We closed this forum 18 June 2010. It has served us well since 2005 as the ALPHA forum did before it from 2002 to 2005. New discussions are ongoing at the new URL http://forum.processing.org. You'll need to sign up and get a new user account. We're sorry about that inconvenience, but we think it's better in the long run.
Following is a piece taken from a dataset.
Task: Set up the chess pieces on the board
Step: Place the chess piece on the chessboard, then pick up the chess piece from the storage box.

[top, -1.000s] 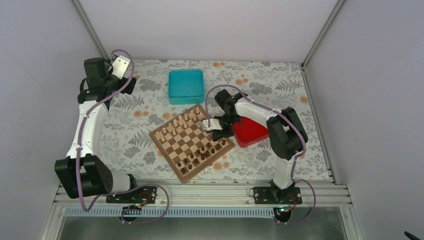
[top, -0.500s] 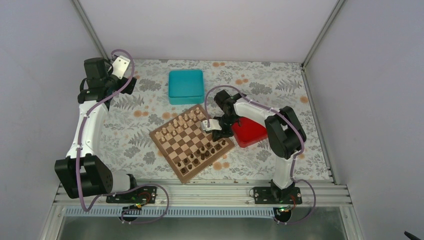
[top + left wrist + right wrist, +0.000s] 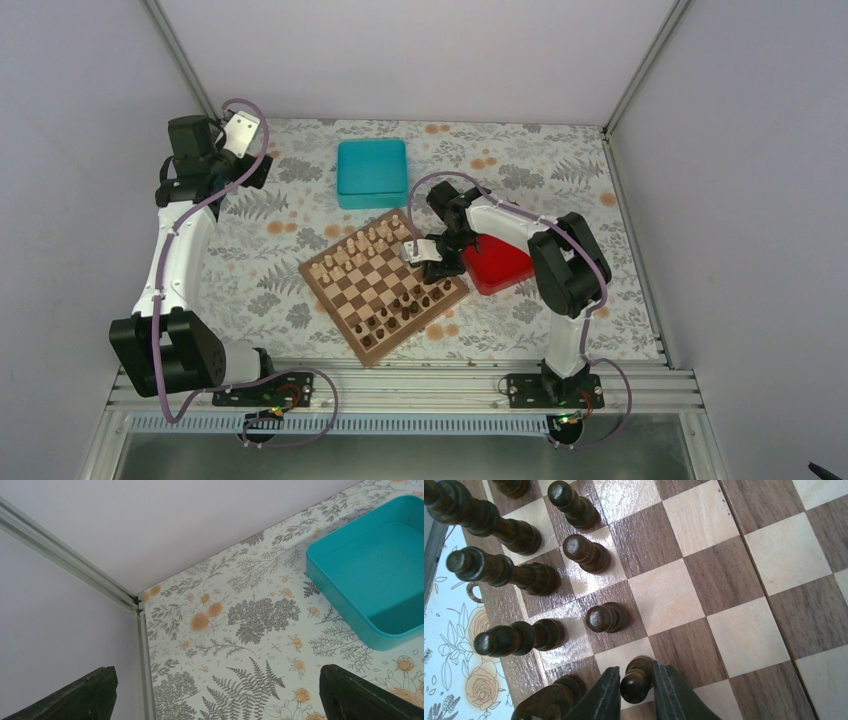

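Observation:
The board (image 3: 345,312) lies at an angle in the middle of the table. Several dark chess pieces (image 3: 405,305) stand along its near right edge, and they fill the left of the right wrist view (image 3: 594,557). My right gripper (image 3: 436,268) is low over the board's right corner. In the right wrist view my right gripper (image 3: 637,672) is shut on a dark pawn (image 3: 636,681) that stands upright on a light square in the pawn row. My left gripper (image 3: 256,170) hangs open and empty over the table's far left corner, its fingers (image 3: 85,695) wide apart.
Pale pieces (image 3: 360,248) stand along the board's far left edge. A teal box (image 3: 372,172) sits behind the board and shows empty in the left wrist view (image 3: 380,575). A red tray (image 3: 498,262) lies right of the board, beside my right arm.
My right wrist has shifted a little to the left over the board's right corner. The left arm has not moved.

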Action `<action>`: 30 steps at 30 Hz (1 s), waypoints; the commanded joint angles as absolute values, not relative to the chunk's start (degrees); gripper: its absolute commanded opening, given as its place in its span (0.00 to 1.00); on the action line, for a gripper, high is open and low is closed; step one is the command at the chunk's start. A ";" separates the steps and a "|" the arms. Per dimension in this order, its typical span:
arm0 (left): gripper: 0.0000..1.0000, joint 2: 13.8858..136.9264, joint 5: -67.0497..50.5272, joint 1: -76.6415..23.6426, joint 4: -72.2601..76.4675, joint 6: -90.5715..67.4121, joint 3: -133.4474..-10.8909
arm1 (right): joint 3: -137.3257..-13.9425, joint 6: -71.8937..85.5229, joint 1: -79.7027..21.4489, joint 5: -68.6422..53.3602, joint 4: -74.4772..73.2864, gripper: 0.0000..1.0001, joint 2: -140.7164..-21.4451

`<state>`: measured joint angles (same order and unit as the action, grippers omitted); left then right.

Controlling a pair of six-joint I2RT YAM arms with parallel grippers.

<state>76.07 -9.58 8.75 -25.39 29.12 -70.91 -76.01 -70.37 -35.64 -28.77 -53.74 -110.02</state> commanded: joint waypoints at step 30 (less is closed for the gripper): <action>1.00 75.92 -2.67 4.22 -23.44 30.74 -70.52 | -77.45 -76.08 -16.46 -14.30 -53.26 0.36 -96.26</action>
<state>76.07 -6.63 6.48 -25.32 29.61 -70.91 -77.93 -71.26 -20.40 -21.96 -54.08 -96.73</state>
The content on this forum will remain online.
IndexProgramming Questions & HelpSyntax Questions › Help me understand this optimization failure.
Page Index Toggle Pages: 1
Help me understand this optimization failure. (Read 348 times)
Help me understand this optimization failure.
Feb 17th, 2009, 7:35pm
 
Ok, this is just weird, and I don't know what to make of it.  I've got some code that does a simple least-squares fit of a line against a set of pixels.  The points are fixed (x,y) locations within an image, and the pixels are the output of an edge detection function: black where there are no edges, bright pixels at the detected edges.
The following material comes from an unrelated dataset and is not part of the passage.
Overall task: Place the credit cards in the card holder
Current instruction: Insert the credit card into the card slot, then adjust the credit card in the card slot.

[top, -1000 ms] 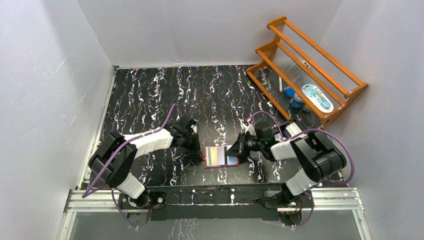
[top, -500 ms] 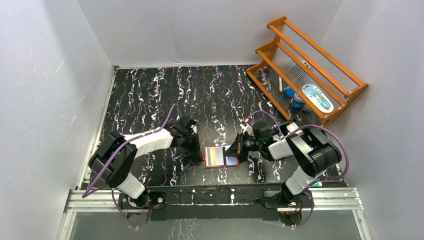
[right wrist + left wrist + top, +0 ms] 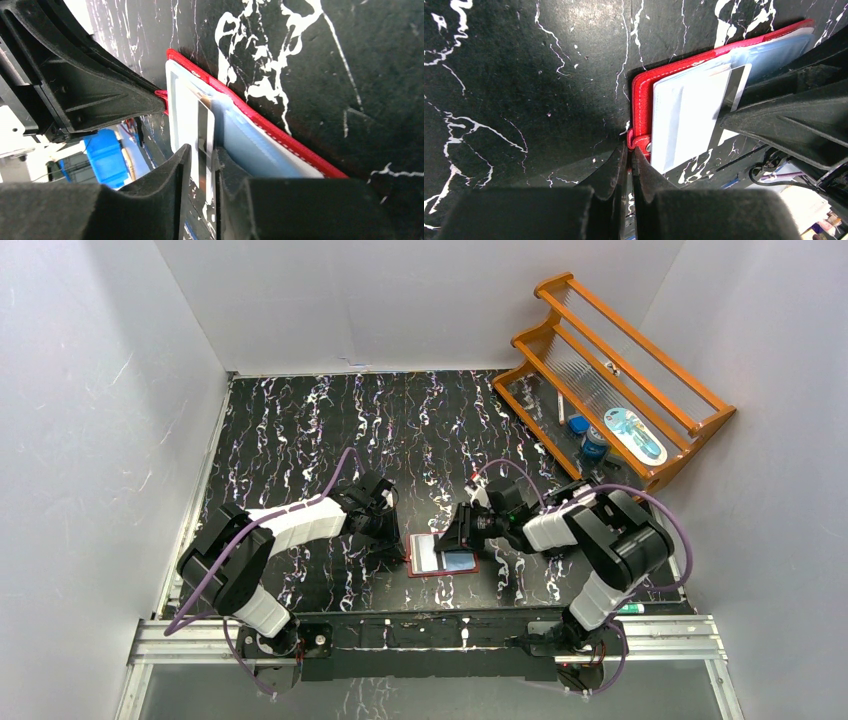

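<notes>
Holder [image 3: 443,558] lay open on the counter [image 3: 300,420], lower centre of the top view. Left end effector [image 3: 630,151] was pinched on its red edge tab — right end effector [image 3: 202,152] was clamped on a pale card [image 3: 195,120] lying over the clear pockets.

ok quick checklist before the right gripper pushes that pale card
1. left gripper pinching the card holder by its red edge: ok
2. right gripper shut on the pale card: ok
3. card holder lying open on the table: ok
4. pale card roughly in line with the card holder's edges: ok
5. pale card's leading edge inside a clear pocket: cannot tell
</notes>
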You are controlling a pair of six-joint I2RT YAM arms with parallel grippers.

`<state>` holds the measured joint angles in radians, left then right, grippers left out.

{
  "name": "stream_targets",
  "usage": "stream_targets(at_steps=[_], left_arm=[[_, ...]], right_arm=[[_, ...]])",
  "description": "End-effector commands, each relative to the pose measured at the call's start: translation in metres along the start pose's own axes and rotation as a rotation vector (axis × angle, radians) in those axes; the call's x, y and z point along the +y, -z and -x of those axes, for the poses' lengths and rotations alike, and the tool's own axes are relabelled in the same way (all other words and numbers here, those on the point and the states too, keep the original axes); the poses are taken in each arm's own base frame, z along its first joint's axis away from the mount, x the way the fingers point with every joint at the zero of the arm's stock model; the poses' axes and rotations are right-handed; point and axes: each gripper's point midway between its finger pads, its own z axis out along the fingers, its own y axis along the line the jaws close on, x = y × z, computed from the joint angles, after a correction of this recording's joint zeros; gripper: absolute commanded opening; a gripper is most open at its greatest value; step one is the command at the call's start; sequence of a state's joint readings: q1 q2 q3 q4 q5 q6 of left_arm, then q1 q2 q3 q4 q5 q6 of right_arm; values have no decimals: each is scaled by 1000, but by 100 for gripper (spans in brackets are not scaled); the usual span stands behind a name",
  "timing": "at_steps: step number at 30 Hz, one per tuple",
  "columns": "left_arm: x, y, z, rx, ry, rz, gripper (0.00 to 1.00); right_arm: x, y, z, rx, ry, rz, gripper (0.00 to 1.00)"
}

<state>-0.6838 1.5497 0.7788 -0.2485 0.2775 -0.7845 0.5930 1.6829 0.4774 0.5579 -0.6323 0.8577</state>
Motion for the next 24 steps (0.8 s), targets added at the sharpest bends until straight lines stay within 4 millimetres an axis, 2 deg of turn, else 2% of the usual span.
stream_targets(at_steps=[1,5,11,24], left_arm=[[-5,4,-2,18,-1,-17,2],[-4,3,-3,18,3,-15,2],[-5,4,-3,14,4,-19,2],[-7,5,-3,15,2,-28,3]], right_arm=[[-21,10,6,-48,4,-202,34],[-20,23,10,-72,17,-270,43],[-12,30,14,-88,31,-295,46],[10,4,8,-43,65,-272,41]])
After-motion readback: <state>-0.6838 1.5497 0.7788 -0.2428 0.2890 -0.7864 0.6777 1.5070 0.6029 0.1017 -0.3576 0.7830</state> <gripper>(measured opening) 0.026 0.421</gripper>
The goal is to be able to estimate the slope of the edge at location (x,y).

So what I do is to sample some angles from 0 to 180 degrees, and for each one generate the coefficients of a line passing through that point at that angle (the ax+by+c=0 form of a line).  Then, examine a rectangular box of pixels around the (x,y) location.  For each pixel within the box, if it is brighter than some cutoff value, then calculate the squared error of that point to the line under consideration.  So we have:

loop over angles {
 loop over y-values in the box {
   loop over x-values in the box {
     get brightness of pixel;
     if greater than cutoff {
       calculate and accumulate the squared distance to the line of that pixel;
     }
   }
 }
}

It's a lot of nested looping, so I thought I'd try to make it faster.  Particularly, since the set of pixels that are brighter than the cutoff is fixed for a given (x,y) location, it seems silly to loop over that box of pixels and test each one with the brightness() function every time.  Why not find those first and put them in an array, then run the calculation against that list of points rather than against the pixels directly?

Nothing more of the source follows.